Lin Bingqian, Nie Yunshuang, Wei Ziming, Zhu Yi, Xu Hang, Ma Shikui, Liu Jianzhuang, Liang Xiaodan
IEEE Trans Pattern Anal Mach Intell. 2024 Dec;46(12):8534-8548. doi: 10.1109/TPAMI.2024.3407759. Epub 2024 Nov 6.
Vision-Language Navigation (VLN) requires the agent to follow language instructions to reach a target position. A key factor for successful navigation is to align the landmarks implied in the instruction with diverse visual observations. However, previous VLN agents fail to perform accurate modality alignment especially in unexplored scenes, since they learn from limited navigation data and lack sufficient open-world alignment knowledge. In this work, we propose a new VLN paradigm, called COrrectable LaNdmark DiScOvery via Large ModEls (CONSOLE).
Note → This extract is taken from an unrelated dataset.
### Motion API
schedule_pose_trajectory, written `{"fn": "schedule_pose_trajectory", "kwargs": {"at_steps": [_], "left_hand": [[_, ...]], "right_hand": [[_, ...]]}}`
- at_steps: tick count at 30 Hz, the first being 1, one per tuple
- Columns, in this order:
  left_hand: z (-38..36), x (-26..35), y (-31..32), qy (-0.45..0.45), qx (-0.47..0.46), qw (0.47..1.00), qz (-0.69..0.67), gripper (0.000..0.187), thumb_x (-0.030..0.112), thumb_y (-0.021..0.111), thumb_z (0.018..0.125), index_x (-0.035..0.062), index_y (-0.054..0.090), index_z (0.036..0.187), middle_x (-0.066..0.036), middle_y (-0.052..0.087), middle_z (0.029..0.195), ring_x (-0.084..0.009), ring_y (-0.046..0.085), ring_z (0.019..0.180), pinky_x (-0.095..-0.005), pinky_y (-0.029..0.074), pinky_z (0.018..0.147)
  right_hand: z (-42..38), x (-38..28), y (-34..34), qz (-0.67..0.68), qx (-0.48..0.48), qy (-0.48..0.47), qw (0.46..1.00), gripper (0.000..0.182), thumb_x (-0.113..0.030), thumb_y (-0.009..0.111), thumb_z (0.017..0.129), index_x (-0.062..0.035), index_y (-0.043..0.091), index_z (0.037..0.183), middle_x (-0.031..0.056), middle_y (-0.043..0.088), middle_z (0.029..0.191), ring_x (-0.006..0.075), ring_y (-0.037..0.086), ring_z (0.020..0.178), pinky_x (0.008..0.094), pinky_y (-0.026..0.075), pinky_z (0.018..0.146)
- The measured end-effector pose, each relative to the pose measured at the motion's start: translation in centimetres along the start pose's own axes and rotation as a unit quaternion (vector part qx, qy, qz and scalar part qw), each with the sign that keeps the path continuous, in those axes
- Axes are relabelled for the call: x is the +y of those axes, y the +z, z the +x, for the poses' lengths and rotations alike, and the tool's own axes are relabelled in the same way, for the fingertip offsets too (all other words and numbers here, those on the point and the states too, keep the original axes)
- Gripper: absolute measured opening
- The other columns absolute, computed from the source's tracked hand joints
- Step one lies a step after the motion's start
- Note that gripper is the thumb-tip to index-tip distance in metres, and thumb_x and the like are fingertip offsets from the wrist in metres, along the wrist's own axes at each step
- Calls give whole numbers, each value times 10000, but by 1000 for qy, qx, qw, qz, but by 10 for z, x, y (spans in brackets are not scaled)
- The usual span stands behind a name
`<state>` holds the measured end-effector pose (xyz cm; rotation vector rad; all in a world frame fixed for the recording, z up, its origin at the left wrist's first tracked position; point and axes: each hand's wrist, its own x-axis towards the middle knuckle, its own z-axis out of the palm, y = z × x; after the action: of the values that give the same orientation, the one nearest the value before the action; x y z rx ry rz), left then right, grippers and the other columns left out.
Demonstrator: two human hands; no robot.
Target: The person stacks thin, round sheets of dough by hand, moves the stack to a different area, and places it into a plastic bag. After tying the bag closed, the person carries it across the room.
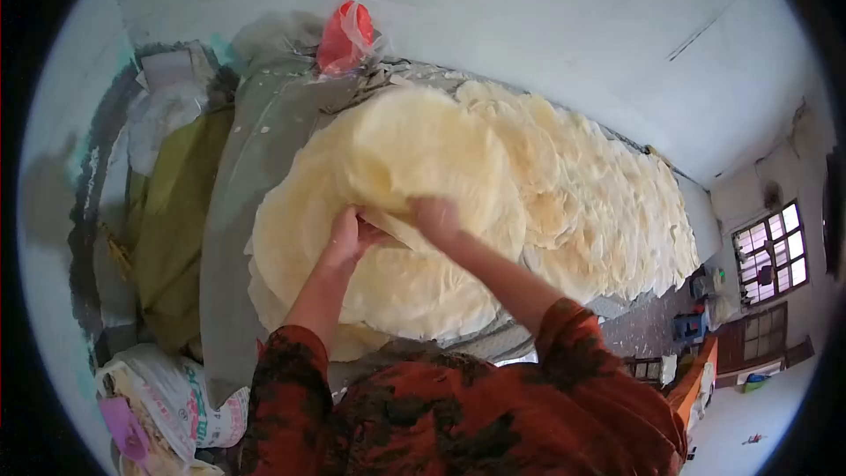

In CONSOLE, we cast VLN as an open-world sequential landmark discovery problem, by introducing a novel correctable landmark discovery scheme based on two large models ChatGPT and CLIP. Specifically, we use ChatGPT to provide rich open-world landmark cooccurrence commonsense, and conduct CLIP-driven landmark discovery based on these commonsense priors. To mitigate the noise in the priors due to the lack of visual constraints, we introduce a learnable cooccurrence scoring module, which corrects the importance of each cooccurrence according to actual observations for accurate landmark discovery. We further design an observation enhancement strategy for an elegant combination of our framework with different VLN agents, where we utilize the corrected landmark features to obtain enhanced observation features for action decision. Extensive experimental results on multiple popular VLN benchmarks (R2R, REVERIE, R4R, RxR) show the significant superiority of CONSOLE over strong baselines. Especially, our CONSOLE establishes the new state-of-the-art results on R2R and R4R in unseen scenarios.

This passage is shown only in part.